WORK INSTRUCTION »
Check each line of the listing for the string "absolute". Copy those where it appears.

START INFORMATION SUPPLIED

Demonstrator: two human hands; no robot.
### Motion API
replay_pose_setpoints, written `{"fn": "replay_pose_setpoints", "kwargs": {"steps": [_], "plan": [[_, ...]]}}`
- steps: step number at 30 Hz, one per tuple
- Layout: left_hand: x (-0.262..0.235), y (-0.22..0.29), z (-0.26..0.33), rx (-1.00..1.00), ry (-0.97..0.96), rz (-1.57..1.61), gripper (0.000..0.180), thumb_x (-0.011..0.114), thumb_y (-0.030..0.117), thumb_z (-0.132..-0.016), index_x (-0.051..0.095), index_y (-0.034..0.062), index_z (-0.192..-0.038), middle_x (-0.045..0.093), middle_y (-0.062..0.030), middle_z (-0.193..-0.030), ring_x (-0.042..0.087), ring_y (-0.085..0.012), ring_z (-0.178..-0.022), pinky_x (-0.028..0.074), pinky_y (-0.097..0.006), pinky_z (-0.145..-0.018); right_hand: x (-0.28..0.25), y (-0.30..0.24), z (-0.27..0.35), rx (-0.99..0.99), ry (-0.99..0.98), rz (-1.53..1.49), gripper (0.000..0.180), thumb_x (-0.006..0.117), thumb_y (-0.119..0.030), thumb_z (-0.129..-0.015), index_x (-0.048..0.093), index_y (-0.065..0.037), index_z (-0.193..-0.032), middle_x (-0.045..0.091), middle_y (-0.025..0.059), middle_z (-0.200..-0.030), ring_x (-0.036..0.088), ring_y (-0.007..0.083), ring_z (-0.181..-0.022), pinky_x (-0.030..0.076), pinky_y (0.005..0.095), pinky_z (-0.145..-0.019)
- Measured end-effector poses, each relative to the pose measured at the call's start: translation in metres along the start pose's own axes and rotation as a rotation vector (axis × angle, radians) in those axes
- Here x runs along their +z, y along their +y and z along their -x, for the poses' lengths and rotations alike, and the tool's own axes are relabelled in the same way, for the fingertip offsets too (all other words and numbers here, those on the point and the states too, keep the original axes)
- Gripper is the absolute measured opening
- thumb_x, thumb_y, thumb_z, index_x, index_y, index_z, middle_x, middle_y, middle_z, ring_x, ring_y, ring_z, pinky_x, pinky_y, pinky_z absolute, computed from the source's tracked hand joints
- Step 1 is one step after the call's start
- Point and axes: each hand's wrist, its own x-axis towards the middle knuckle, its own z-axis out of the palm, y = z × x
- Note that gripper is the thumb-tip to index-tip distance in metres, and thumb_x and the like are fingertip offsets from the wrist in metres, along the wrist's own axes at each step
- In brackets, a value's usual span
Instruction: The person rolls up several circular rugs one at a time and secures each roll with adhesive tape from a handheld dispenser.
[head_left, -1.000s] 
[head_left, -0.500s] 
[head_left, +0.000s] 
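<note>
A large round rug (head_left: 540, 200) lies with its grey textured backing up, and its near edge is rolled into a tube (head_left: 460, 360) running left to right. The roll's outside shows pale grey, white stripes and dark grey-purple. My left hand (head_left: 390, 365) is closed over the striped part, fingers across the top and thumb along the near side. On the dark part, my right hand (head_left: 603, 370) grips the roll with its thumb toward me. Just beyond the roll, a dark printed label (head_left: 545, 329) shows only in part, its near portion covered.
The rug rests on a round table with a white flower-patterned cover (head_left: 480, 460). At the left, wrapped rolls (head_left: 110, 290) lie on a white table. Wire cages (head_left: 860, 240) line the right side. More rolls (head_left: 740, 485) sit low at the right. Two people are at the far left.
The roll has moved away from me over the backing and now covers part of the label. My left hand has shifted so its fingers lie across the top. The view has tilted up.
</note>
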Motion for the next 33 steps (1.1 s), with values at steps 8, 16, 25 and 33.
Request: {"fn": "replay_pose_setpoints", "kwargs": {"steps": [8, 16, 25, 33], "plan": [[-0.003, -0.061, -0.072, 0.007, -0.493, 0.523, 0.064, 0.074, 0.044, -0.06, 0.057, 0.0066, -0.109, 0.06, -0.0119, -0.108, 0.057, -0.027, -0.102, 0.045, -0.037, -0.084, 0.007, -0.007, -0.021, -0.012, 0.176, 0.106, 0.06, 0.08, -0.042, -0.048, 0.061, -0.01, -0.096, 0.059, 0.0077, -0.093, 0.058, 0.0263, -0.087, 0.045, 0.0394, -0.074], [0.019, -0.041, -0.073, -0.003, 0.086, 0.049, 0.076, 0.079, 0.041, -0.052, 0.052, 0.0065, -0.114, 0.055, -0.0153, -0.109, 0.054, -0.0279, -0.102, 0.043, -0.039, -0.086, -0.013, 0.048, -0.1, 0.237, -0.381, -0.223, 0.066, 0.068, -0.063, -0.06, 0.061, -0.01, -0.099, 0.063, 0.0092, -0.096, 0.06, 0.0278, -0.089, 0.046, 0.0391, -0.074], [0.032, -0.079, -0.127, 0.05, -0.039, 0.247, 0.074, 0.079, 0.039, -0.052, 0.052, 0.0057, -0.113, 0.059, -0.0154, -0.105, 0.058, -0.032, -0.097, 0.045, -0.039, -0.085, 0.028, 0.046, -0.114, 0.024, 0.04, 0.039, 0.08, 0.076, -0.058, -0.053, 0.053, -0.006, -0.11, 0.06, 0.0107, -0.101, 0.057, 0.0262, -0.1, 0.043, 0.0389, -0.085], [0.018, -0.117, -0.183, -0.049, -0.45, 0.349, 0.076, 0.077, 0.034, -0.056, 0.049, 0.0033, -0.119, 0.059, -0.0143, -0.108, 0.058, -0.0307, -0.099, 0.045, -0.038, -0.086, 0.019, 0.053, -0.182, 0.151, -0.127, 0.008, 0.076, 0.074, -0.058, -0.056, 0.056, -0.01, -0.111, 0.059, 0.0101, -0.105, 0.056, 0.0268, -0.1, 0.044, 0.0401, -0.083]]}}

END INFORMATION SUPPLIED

ANSWER TO THIS EXERCISE »
- Gripper is the absolute measured opening
- thumb_x, thumb_y, thumb_z, index_x, index_y, index_z, middle_x, middle_y, middle_z, ring_x, ring_y, ring_z, pinky_x, pinky_y, pinky_z absolute, computed from the source's tracked hand joints

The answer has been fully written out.